Please don't believe the hype that x86_64 will be amazingly faster.  While some benchmarks will show a difference in some graphics intensive operations that need to move 64 bit datatypes in a single operation, or some complex math, the majority of code isn't using these operations.  When such operations are required, the compiler substitutes two 32-bit operations in place of the single 64 operation (actually this can be 3 or 4 instructions, not 2 as an extra shift or flag check might be added).  At nearly 2 billion instructions per second, you won't notice!
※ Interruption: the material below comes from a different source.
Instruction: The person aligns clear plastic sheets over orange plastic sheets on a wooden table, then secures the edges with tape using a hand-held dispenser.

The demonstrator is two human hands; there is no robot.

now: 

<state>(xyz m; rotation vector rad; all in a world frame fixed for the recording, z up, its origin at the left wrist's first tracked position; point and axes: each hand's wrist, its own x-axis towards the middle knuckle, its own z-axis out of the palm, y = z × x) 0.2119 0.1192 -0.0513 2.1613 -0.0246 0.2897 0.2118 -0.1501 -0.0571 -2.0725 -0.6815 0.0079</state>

What will make a difference is that once you run real code and not just benchmarks, you may find 64 bit code to be SLOWER!  The reason is that benchmarks run a small amount of code in a tight loop that fits entirely in your CPU cache.  Real code has to deal with cache misses requiring a cache fill across the relatively slow bus to DRAM.  The processor has to stop and wait for the cache line to fill (this is the basis of hyper-threading as the core will run the 2nd thread while the first is waiting on DRAM).  With a 64 bit ABI, your pointers will grow from 4 bytes to 8 bytes.  Every pointer and even many standard data-types will double in size.  Registers that could formerly be treated as two 32-bit registers now are a single 64 bit register, so these valuable resources diminish while code size increases.  Larger code and data means that less will fit inside the smaller cache of older CPUs, and your chance of cache misses goes up, and your system slows down.

TL;DR ... You should use 32-bit code on these systems, not 64 bit.  The only drawback is if you have more than 3GB of RAM (and even then, Android should support PAE and give you up to 64GB of RAM).


UPDATE:  Sorry to everyone following if you got multiple posts.  Reading this on a non-chrome browser gives a totally different interface that is horribly buggy!   Yay Google!